- Directed by: Raymond Longford
- Written by: Raymond Longford; Lewis Scott;
- Based on: the novel by Maxwell Gray
- Starring: Harry Thomas; Arthur Shirley;
- Cinematography: Tasman Higgins
- Edited by: Tasman Higgins
- Production company: Fraser Film Release and Photographic Company
- Release date: 13 June 1914;
- Running time: 3,800 feet
- Country: Australia
- Languages: Silent film; English intertitles;
- Budget: £400
- Box office: £5,000

= The Silence of Dean Maitland (1914 film) =

The Silence of Dean Maitland is a 1914 Australian silent film directed by Raymond Longford. It is an adaptation of the 1886 novel of the same name by Maxwell Gray which was later filmed by Ken G. Hall in 1934. It is considered a lost film.

==Plot==
The Reverend Dean Maitland falls for Alma Lee and impregnates her, despite being engaged to another woman. Alma's father attacks Maitland and Maitland accidentally kills him in the struggle. His best friend, Dr Henry Everard is convicted of the crime and sentenced to twenty years in gaol. When Everard is released he comes to Maitland's church. The Dean confesses his guilt publicly and collapses and dies.

==Cast==
- Harry Thomas as Dean Maitland
- Gwil Adams as Lilian, Cyril's sister
- Nellie Brooks as Alma Lee
- Ada Clyde as Mrs. Lee
- Jack Goodall
- Rebe Grey as Marion Maitland
- Charles Keegan as Cyrill
- Nellie Kemberman as Cyril's mother
- Lottie Lyell as Marion Everhard
- James Martin as Ben Lee
- Arthur Shirley as Doctor Henry Everard
- Little Tuppeny Ellen Blood as Everard Maitland
- Charles Villiers as Judkins

==Production==
The movie was based on a play adaptation of the novel which had last appeared in Sydney in the 1890s. Longford signed a two-year contract with Fraser Film Company to write films from May 1914 at £1,000 a year. This adaptation of The Silence of Dean Maitland was the first script Longford submitted.

Entirely set in England, the film was shot on location in the grounds of Gladesville Mental Asylum in Sydney. According to The Bulletin, "despite the fact that Longford had no proper studio to work in (as a matter of fact, he had nothing more convenient than a backyard), it was completed in 21 days." Raymond Longford later alleged that "the Combine" refused to let him film in their Rushcutters Bay Studio.

Harry Thomas, who played the leading role, was a noted elocutionist.

The movie was reportedly one of the first to feature the close-up shot. However this is not true.

==Release==
Colin Fraser secured the Palace Theatre in Sydney for the film's release.
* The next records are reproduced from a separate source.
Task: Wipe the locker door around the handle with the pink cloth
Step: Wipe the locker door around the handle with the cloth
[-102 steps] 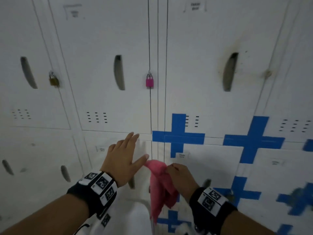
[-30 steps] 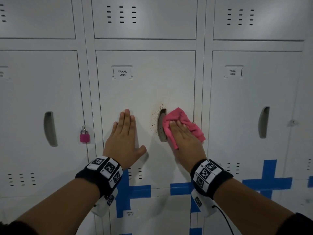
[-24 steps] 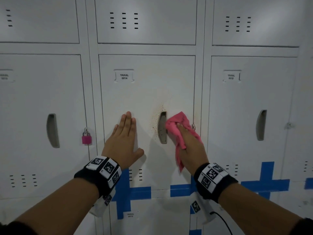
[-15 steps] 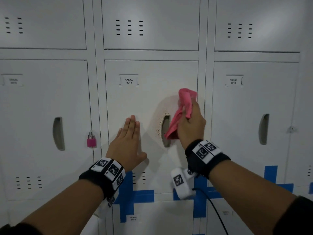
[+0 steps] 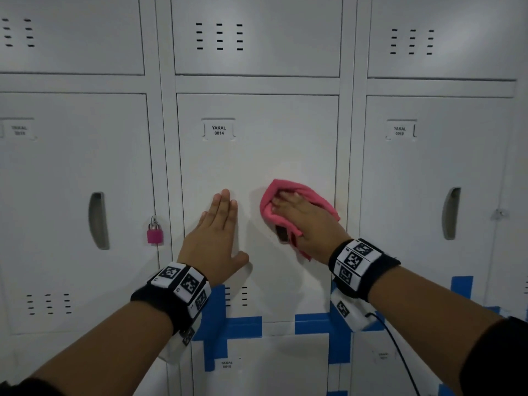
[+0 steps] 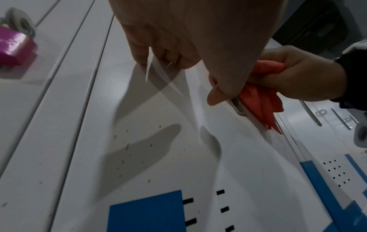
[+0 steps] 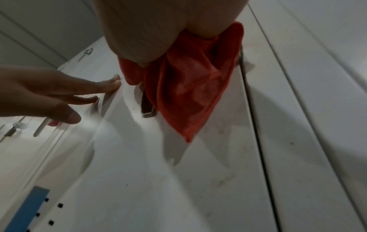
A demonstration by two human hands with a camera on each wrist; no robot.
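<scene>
The pink cloth point(image 5: 267, 211) sits bunched under the right hand point(image 5: 311, 224), pressed on the locker door point(image 5: 257, 155) over the upper part of the upright handle point(image 5: 283, 235). The left hand point(image 5: 214, 238) lies flat, fingers straight, just left of it. The left wrist view shows the right thumb curled over the cloth, gripping it. In the right wrist view a corner hangs beside the handle, so the next strokes likely follow its vertical length.

Left of the handle point(image 5: 281, 233) under the cloth point(image 5: 285, 184): left hand point(image 5: 217, 238), then padlock point(image 5: 155, 235).
</scene>
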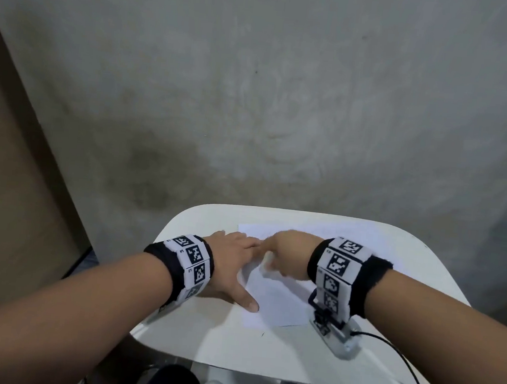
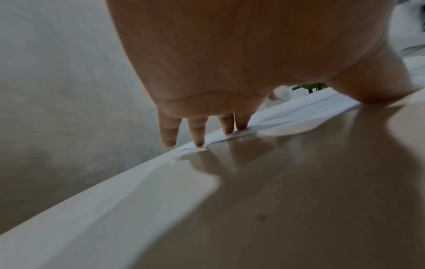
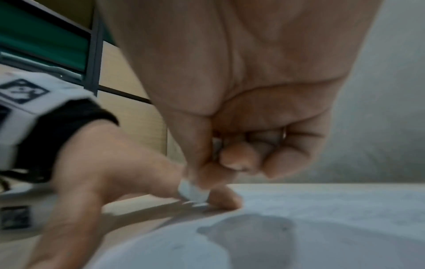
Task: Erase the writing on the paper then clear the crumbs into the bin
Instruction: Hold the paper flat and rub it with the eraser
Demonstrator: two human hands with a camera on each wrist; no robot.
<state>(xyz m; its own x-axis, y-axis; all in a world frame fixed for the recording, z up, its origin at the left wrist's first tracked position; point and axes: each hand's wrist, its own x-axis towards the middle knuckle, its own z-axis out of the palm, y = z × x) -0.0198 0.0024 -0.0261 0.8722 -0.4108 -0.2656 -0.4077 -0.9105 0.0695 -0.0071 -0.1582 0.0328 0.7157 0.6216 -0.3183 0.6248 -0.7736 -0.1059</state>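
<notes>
Paper [image 1: 279,299] flat, long axis slanting away rightward, under left hand [image 1: 233,264]

Left hand [image 1: 233,261] flat, fingers spread and straight, right hand [image 1: 283,256] fisted, fingertips pinching downward

The paper [image 1: 279,299] lay on the table [image 1: 292,353] in front of you. Your left hand [image 1: 233,261] rested flat on its left edge, thumb towards you. Your right hand [image 1: 286,257] sat just right of it, over the sheet, holding the eraser [image 3: 193,193] down beside your left fingertips [image 2: 198,140].
</notes>
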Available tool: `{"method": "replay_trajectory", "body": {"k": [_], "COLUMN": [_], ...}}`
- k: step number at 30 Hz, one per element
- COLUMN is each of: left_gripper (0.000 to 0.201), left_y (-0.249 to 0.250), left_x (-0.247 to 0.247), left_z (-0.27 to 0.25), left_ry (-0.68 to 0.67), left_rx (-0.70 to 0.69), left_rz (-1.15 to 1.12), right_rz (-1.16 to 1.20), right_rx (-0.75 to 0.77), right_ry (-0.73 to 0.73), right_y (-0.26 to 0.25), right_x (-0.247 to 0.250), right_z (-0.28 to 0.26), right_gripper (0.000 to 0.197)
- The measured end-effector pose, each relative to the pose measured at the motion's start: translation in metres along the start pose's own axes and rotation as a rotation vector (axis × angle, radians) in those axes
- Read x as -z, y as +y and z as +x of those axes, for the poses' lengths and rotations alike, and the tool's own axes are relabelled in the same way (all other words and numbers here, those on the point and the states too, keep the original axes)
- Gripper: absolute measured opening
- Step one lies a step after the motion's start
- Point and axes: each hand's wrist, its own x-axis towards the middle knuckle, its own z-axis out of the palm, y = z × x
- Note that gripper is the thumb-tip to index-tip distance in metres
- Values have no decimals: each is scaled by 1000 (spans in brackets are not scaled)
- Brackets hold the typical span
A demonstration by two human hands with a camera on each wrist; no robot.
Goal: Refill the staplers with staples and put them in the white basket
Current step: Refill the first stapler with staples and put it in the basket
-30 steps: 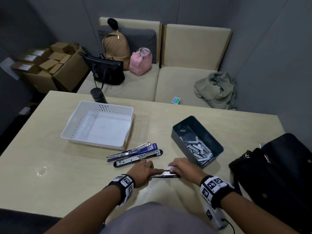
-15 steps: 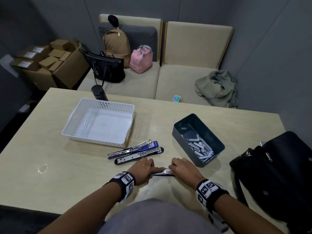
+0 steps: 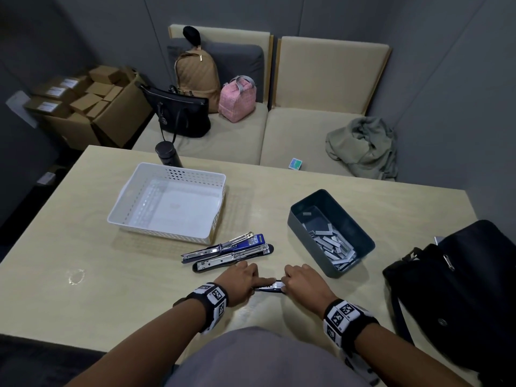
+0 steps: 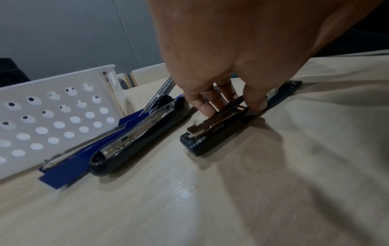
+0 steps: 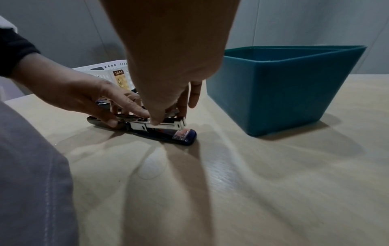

However the Combine threatened to cancel its supply of further films to the theatre, and other theatres, if they showed the film. Longford sued for restraint of trade and lost.

Despite this the film was a considerable success at the box office. It also enjoyed a popular release in the UK.

The film was successfully previewed. One person recalled, "The picture finished to tremendous applause, and from that minute it was a great success. When we got down to the Pitt Street offices many exhibitors were there before us eager to book this winner."

In 1918 Archie Fraser claimed the movie was the most successful Australian film to date at the box office.

In 1925 Everyones called it "the first long-run production, having enjoyed a popularity expressed in years and not months... even to-day it is always assured of a profitable season wherever shown, even though the technique of production and photography have made vast strides in the interim. It was he who built the first motion picture studio in Australia."

===Critical===
The critic from The Sydney Morning Herald said that "the picture is well taken and the various roles are cleverly portrayed."

The Daily News said "the photographic and histrionic qualities of the production are excellent, the producer having not only kept closely to the text of the novel, but carefully selected his artists with a view to preserving the facial characteristics of the dramatis personae."

Variety said "There Is some good scenic photography, but the acting is a trifle "cheap." Henry Thomas.. could not refrain from looking Into the "eyes" of the camera at all times. The principal criticism Is the lack of growth of the Dean's children covering a long period of years. They never ceased to be children as the years passed."

==Legal dispute==
Fraser elected to pull out of the contract with Longford at the suggestion of exhibitor Henry Gee of Australasian Films. Longford tried to sue Gee for £1,000 for helping procure breach of contract but was not successful. He appealed the decision, but the court found against him again. The battle hurt Longford's career for a time – he made two short films, then had to leave for New Zealand to get finance.